With the rapid growth of blockchain, FinTech, or Bitcoin, hash functions gradually attract more attentions in recent years. Several mining machines or application-specific integrated circuits (ASICs) became famous with their great computational hash power. That hash power becomes an ability that profits in the Bitcoin society.

So, what exactly is a hash function?

A hash function is a function that takes any string with arbitrary bit-length as input, then it produces a deterministic fixed-length string as the function output. The short output may be a unique identifier representing the original input. By the way, the term deterministic denotes the same outputs come out while given the same inputs.

A hash function outputs a shot fix-length string whatever it takes as input.

A practical hash operation

Before theorems and definitions, users with a linux-based operating system like MacOS, Fedora or Ubuntu can easily obtain a SHA256 hash value of files through following command.

openssl dgst [algorithm] [path-to-file]

There are some common hash algorithm like -sha256 and -sha384 could be found by entering

openssl dgst -help

Following, a practical command which produces a SHA256 hash value of a file path-to-file. No matter that file accounts tens of megabytes or even gigabytes, the SHA256 hash value is 256 bits.

Command

openssl dgst —sha256 [path-to-file]

Output

SHA256(path-to-file)= bb4a9cbd401e3ed8b9bad674bbb50febe8b9df0acb4e2f87be7a79369ead6430

For more hash implementations, plenty of online hash function calculator might help us understand the computation before and after various hash functions.

Common hash functions

The secure hash algorithm (SHA) series are endorsed by FIPS and NIST so that they’re the mostly widely adopted hash algorithms. The older versions SHA0 and SHA1 have been corrupted so that please carefully avoid these algorithms; while the definition of security and corrupted will be later introduced. By the way, the algorithm SHA1 is pretty similar to SHA2, and SHA1 has been corrupted. However, SHA2 keeps secure or so called survived due to the fact that its output length is 256 bits or more (depend on its variants), which is much longer than outputs of SHA1 (160 bits). NIST chose SHA3 as the next generation member of the SHA family because SHA3 executes totally different algorithm from SHA1 and SHA2. That might be a quite long story if we’re going to discuss about the history. Here we just list some common recommended and corrupted algorithms as common senses.

Recommended

SHA2 series (SHA256, SHA384, SHA512), SHA3 (keccak), RIPEMD-160

Insecure

MD4, MD5, SHA1

Then, let’s keep going deeper to understand what are hash functions and what roles can hash functions play in the modern IT industries. Don’t worry, it will not be very theoretically.
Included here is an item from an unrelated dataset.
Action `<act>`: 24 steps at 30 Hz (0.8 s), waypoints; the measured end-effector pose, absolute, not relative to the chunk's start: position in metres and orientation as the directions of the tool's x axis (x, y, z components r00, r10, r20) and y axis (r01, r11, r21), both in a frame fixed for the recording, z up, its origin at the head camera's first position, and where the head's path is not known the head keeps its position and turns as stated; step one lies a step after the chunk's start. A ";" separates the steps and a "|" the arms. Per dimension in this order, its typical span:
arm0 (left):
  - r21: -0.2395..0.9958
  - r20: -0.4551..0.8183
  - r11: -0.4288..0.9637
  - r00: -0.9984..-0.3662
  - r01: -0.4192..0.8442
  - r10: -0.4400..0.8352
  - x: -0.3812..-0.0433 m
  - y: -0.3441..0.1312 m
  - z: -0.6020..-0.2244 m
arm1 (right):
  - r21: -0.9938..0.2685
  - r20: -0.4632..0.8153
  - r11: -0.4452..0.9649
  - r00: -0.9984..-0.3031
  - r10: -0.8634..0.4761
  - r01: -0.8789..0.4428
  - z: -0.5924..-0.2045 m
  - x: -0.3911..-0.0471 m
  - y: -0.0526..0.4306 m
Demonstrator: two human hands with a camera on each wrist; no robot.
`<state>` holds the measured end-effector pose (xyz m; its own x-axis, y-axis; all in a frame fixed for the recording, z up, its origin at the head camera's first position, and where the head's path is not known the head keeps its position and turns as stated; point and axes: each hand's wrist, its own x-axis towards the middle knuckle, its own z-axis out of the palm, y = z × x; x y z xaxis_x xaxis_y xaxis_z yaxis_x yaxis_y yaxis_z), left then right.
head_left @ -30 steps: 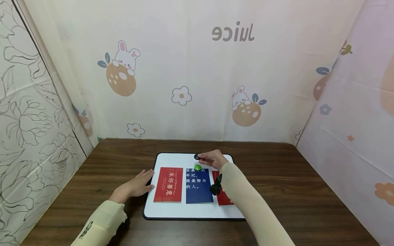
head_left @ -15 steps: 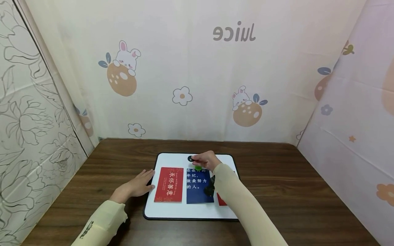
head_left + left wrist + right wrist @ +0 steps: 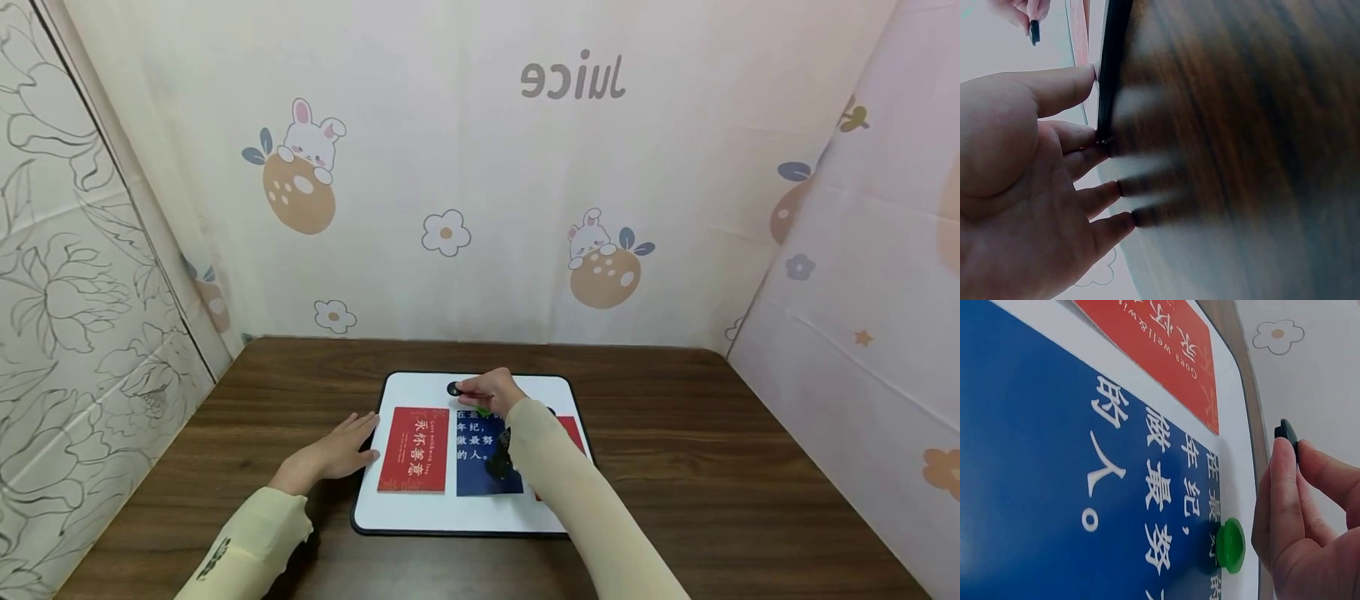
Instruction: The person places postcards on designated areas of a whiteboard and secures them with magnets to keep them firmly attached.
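Observation:
My right hand [image 3: 491,388] pinches a small round black magnet [image 3: 453,388] between thumb and fingers, over the upper part of a whiteboard [image 3: 420,518]. In the right wrist view the black magnet [image 3: 1286,431] is held edge-on, apart from the board. Below that hand a green magnet [image 3: 1230,545] sits on the top edge of a blue card [image 3: 1029,456]. A red card [image 3: 397,450] lies left of the blue one. With fairly straight fingers, my left hand [image 3: 337,448] touches the board's left edge; the left wrist view shows the fingertips at its black rim [image 3: 1110,62].
Another red card [image 3: 572,429] lies on the board's right side, partly behind the right sleeve [image 3: 577,492]. A dark round spot [image 3: 552,410] shows at its top. The board lies on a brown wooden table [image 3: 712,467], with a patterned curtain [image 3: 487,167] behind.
My right hand has moved left with the black magnet, from above the blue card toward the red card on the left. My left hand stays in place.

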<state>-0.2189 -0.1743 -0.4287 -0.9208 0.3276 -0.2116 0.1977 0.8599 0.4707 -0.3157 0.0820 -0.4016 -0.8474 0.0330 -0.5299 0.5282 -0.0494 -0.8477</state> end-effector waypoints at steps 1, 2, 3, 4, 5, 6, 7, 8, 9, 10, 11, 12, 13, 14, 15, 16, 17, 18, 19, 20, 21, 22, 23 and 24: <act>0.472 -0.209 0.859 -0.921 0.198 0.327 -0.219 -0.174 -0.429 | -0.848 -0.530 -0.047 -0.847 0.033 0.528 -0.402 -0.316 0.081; 0.474 -0.207 0.858 -0.922 0.198 0.327 -0.219 -0.175 -0.429 | -0.847 -0.531 -0.044 -0.847 0.032 0.530 -0.402 -0.316 0.079; 0.473 -0.206 0.858 -0.921 0.201 0.329 -0.218 -0.174 -0.429 | -0.848 -0.530 -0.036 -0.848 0.032 0.529 -0.402 -0.316 0.078; 0.472 -0.203 0.858 -0.921 0.204 0.331 -0.218 -0.175 -0.428 | -0.847 -0.532 -0.036 -0.846 0.033 0.531 -0.403 -0.316 0.076; 0.471 -0.201 0.858 -0.921 0.208 0.334 -0.218 -0.175 -0.428 | -0.849 -0.528 -0.032 -0.848 0.030 0.528 -0.403 -0.316 0.074; 0.470 -0.201 0.858 -0.921 0.207 0.333 -0.218 -0.175 -0.428 | -0.850 -0.526 -0.028 -0.850 0.028 0.526 -0.403 -0.316 0.073; 0.468 -0.201 0.859 -0.921 0.208 0.333 -0.218 -0.175 -0.428 | -0.853 -0.521 -0.021 -0.853 0.028 0.521 -0.403 -0.316 0.071; 0.468 -0.201 0.859 -0.922 0.207 0.332 -0.217 -0.175 -0.428 | -0.856 -0.518 -0.016 -0.855 0.028 0.518 -0.403 -0.315 0.069; 0.467 -0.201 0.860 -0.922 0.207 0.331 -0.217 -0.174 -0.428 | -0.859 -0.512 -0.005 -0.859 0.029 0.512 -0.403 -0.315 0.068; 0.467 -0.202 0.860 -0.922 0.205 0.329 -0.218 -0.175 -0.428 | -0.861 -0.508 0.002 -0.861 0.029 0.509 -0.403 -0.314 0.066; 0.466 -0.205 0.862 -0.923 0.200 0.325 -0.218 -0.175 -0.429 | -0.863 -0.505 0.011 -0.863 0.029 0.505 -0.404 -0.314 0.064; 0.465 -0.208 0.864 -0.924 0.196 0.321 -0.218 -0.175 -0.429 | -0.864 -0.502 0.021 -0.864 0.032 0.502 -0.404 -0.314 0.061; 0.464 -0.209 0.864 -0.924 0.195 0.321 -0.219 -0.175 -0.429 | -0.866 -0.498 0.032 -0.866 0.036 0.499 -0.405 -0.314 0.059; 0.465 -0.210 0.864 -0.924 0.194 0.320 -0.219 -0.175 -0.429 | -0.864 -0.500 0.044 -0.865 0.040 0.501 -0.406 -0.315 0.057; 0.466 -0.209 0.863 -0.924 0.194 0.321 -0.219 -0.175 -0.429 | -0.864 -0.498 0.059 -0.866 0.047 0.500 -0.407 -0.316 0.055; 0.467 -0.208 0.863 -0.924 0.194 0.321 -0.219 -0.175 -0.430 | -0.864 -0.496 0.074 -0.867 0.054 0.498 -0.409 -0.317 0.053; 0.468 -0.208 0.862 -0.924 0.194 0.321 -0.218 -0.175 -0.429 | -0.864 -0.492 0.091 -0.869 0.060 0.495 -0.411 -0.318 0.051; 0.470 -0.205 0.860 -0.924 0.197 0.324 -0.218 -0.175 -0.429 | -0.865 -0.485 0.108 -0.872 0.064 0.489 -0.413 -0.318 0.049; 0.473 -0.201 0.858 -0.924 0.200 0.326 -0.218 -0.175 -0.429 | -0.865 -0.482 0.122 -0.873 0.067 0.487 -0.415 -0.320 0.047; 0.475 -0.197 0.856 -0.924 0.201 0.327 -0.218 -0.175 -0.428 | -0.864 -0.478 0.138 -0.875 0.073 0.484 -0.418 -0.321 0.044; 0.476 -0.194 0.856 -0.925 0.202 0.326 -0.217 -0.175 -0.428 | -0.865 -0.472 0.152 -0.878 0.078 0.478 -0.420 -0.322 0.042; 0.477 -0.193 0.855 -0.926 0.202 0.326 -0.217 -0.176 -0.428 | -0.864 -0.468 0.165 -0.880 0.081 0.475 -0.422 -0.324 0.041; 0.478 -0.191 0.855 -0.926 0.202 0.326 -0.217 -0.176 -0.428 | -0.865 -0.463 0.176 -0.883 0.084 0.470 -0.424 -0.324 0.039; 0.479 -0.189 0.854 -0.926 0.203 0.326 -0.217 -0.176 -0.428 | -0.863 -0.459 0.192 -0.884 0.091 0.468 -0.425 -0.325 0.037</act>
Why do we need hash functions?

A hash function converts its various source inputs into fixed format outputs known as the hash value, the digest or the footprint. There are numerous advantages that make it so powerful in our modern IT industries: on one hand, it works quite efficiently so that each binary files in the computer or Internet could become a digest easily; on the other hand, it provides powerful utilities along with its properties such as one-way, collision-resistant, avalanche effect and universal distribution.

One-way

Let y = hash(x), it is efficient to compute y from x; but it is extremely difficult to reveal any bit of x while given value y and hash function. With this property, it could be guaranteed that value x exists before value y does. Besides, one party may deliver y in order to make a secure data comparison without revealing data x to another party.

Collision-resistant

For any values a and b as inputs, it is harshly difficult to find a collision that satisfies hash(a) = hash(b). Hence, the correctness of hash value overwhelmingly implies the integration of its source input. The collision-resistant property ensures the integrity of original inputs in a very cheap way, which enables the short fixed-length footprint to stand for its large source. Many large file transferring services like Linux distributions provide digest for file integration verification.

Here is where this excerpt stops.